Archive pour le 16 novembre 2005

Mercredi 16 novembre 2005

Intoxication e. coli : état des lieux

Réunion ce matin de notre cellule nationale de crise pour faire le point sur l’épidémie.

1) Les malades :

Comme plusieurs collaborateurs qui avaient écouté la radio hier soir, je craignais une reprise de l’épidémie. En fait, il n’en est rien. Les cinq personnes dont le CHU de Bordeaux avait communiqué l’évolution de l’état de santé…ne sont pas de nouveaux cas. La plupart des malades vont mieux ou sont sortis des hôpitaux. Mais un enfant de 2 ans et demi est toujours sous surveillance. Et si celui dont je vous parlais la semaine dernière, est sorti de son coma artificiel, il est toujours en « prise en charge intensive ».

Officiellement, une trentaine d’intoxications graves ont été recensées. Mais le nombre de personnes touchées à des degrés divers a été sensiblement supérieur.

79 familles (représentant 142 malades) ont pris contact avec notre cellule d’accueil installée à Toulouse. Des experts répondent aux questions que peuvent se poser les familles, les renvoient éventuellement vers les institutions de santé pour conforter leur dossier, et proposent, en cas de besoin, des prises en charge financières et des avances de trésorerie (ce dont ont déjà bénéficié quelques familles).

Je suis soulagé par la qualité de cette relation. Les familles ont été dirigées vers cette cellule d’accueil après avoir, elles-mêmes, contacté notre service consommateurs allo E. Leclerc ou les directeurs de magasin de leur région. Je répète nos engagements : ces solutions ne préjugent, ni ne s’opposent à toute autre initiative que souhaiteraient prendre les familles des malades.

2) Les contacts clients : Le repérage des derniers clients qui restaient à contacter se poursuit.

- Ceux qui avaient une carte de fidélité ont presque tous pu être directement informés. Il reste encore quelques personnes, absentes de leur logis, auxquelles messages et courrier ont été adressés. Elles seront de toute façon rappelées jusqu’à pouvoir leur parler de vive voix.

- Concernant les 6 530 clients ayant payé par carte bancaire : nos magasins se sont chargés d’en rappeler 5 345 (même plan d’action qu’avec ceux qui avaient une carte de fidélité, d’autant que les fichiers peuvent se recouper : une personne ayant une CF et son compagnon ayant payé avec la CB). Les autres sont rappelés directement par les succursales bancaires.

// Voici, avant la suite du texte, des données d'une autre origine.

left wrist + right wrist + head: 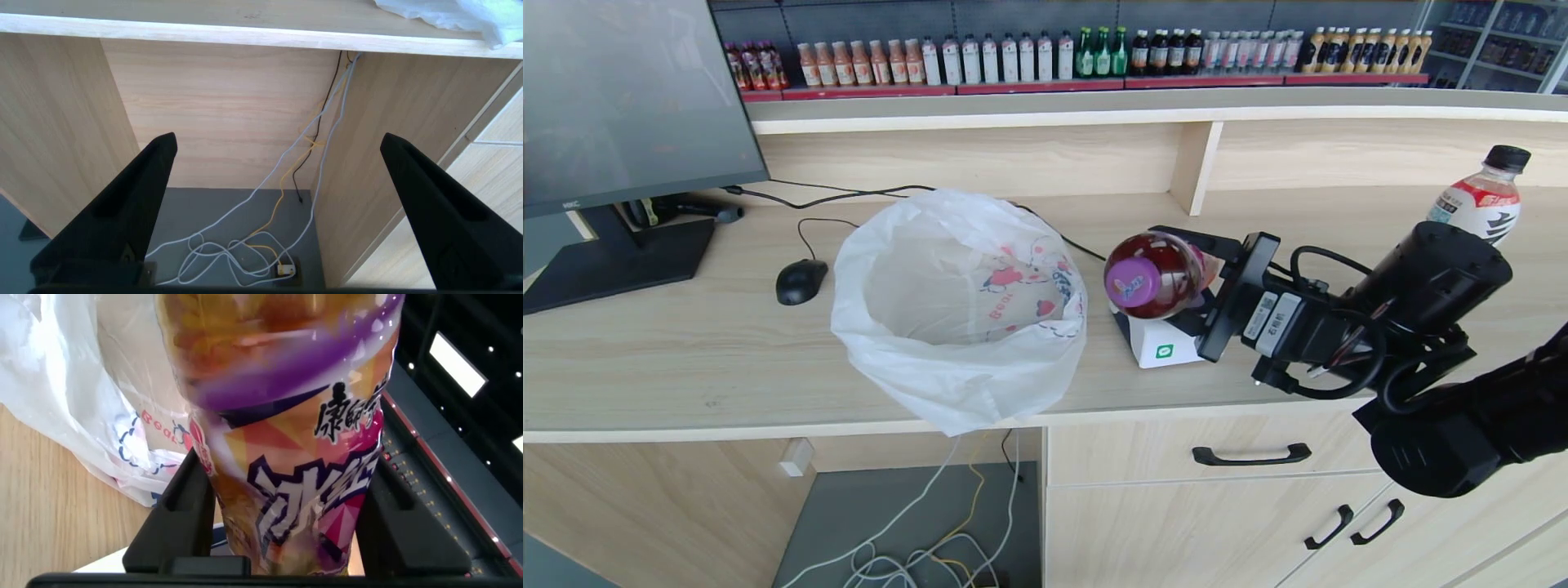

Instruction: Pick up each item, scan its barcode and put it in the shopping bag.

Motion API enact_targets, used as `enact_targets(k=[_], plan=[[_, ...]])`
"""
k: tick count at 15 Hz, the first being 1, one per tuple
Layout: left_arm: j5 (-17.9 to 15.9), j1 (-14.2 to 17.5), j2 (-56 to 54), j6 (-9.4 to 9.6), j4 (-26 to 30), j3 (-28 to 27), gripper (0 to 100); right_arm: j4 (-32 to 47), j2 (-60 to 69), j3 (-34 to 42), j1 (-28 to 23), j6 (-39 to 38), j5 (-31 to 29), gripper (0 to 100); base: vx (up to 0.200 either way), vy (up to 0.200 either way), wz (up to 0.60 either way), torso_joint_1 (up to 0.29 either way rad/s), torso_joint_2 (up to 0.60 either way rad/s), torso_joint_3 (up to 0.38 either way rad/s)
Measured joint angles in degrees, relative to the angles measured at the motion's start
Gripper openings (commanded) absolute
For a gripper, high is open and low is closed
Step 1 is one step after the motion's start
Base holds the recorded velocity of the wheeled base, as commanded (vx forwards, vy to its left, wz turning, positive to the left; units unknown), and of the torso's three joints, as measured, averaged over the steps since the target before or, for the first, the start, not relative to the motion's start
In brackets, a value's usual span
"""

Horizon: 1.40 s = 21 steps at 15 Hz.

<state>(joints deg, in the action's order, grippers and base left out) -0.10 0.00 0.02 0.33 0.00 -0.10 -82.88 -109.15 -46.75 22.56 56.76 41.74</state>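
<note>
My right gripper (1188, 282) is shut on a purple-capped bottle (1152, 275) of dark red drink, held on its side just above the white barcode scanner (1164, 345). In the right wrist view the bottle (286, 433) runs between both fingers (184, 502), its purple and orange label facing the camera. The white shopping bag (960, 306) stands open on the counter, left of the bottle. A second bottle (1478, 200) with a black cap stands at the counter's far right. My left gripper (278, 204) hangs open below the counter edge, nothing between its fingers.
A black mouse (800, 280) and a monitor (629, 98) on its stand sit left of the bag. Cables trail under the counter (278, 220). Drawers with black handles (1250, 456) lie below the scanner. A raised shelf (1094, 122) backs the counter.
</note>
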Motion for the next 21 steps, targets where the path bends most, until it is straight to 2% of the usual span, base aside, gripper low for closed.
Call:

- Quant aux 3 382 clients qui ont payé par chèque, 1 885 sont recontactés par les magasins, les autres par les banques.

- Je tiens à dire qu’après un petit temps d’hésitation (sur la question de la déontologie), les banques, dont la BNP, le Crédit Agricole, le CCF, le CIC, La Poste et la Société Générale, se sont sacrément décarcassées. (Je précise pour les mauvaises langues que les procédures légales, même dans cette urgence, sont respectées : accord du GIE Carte Bancaire, restitution ou destruction des fichiers après contacts, non communication à des tiers, etc…). Sauf pour les banques précédemment citées, nous ne disposons pas encore d’un retour d’infos précis sur la liste des clients contactés par ce canal. Le Crédit Mutuel, les Caisses d’Epargne ou la Banque Populaire font remonter ces statistiques par leur direction régionale, mais c’est en cours.

De toute façon, le dispositif de rappel des clients restera en place jusqu’au dernier contact.

3) Maintien du dispositif d’information : Compte tenu de la couverture médiatique sur cette intoxication et de tous les systèmes mis en place pour informer les clients, je n’ai pas trop de doute pour affirmer que la plupart des consommateurs ait été suffisamment informée. Pourtant, nul ne peut prétendre que ce soit vrai à cent pour cent (ne serait-ce que par impossibilité de contacter les quelques dizaines de clients qui auraient pu payer en liquide).

A date, les résultats d’un sondage (OMD) que nous avons commandité auprès des consommateurs, sont plutôt rassurants :

- 97 % sont au courant de cette intoxication par consommation de steaks hachés,

- 93 % des personnes interrogées (96 % des 25/49 ans avec enfants) savent qu’elle concerne des clients de nos magasins.

Sondage plutôt concluant, mais néanmoins toujours une marge d’incertitude ! C’est la raison pour laquelle, nos adhérents ont décidé de publier des placards publicitaires dans Sud-Ouest et La Dépêche du Midi.

imlg_blog_161105_intoxicati.jpg

Tous les moyens d’information en magasin (affichage aux caisses, notamment) restent maintenus en place.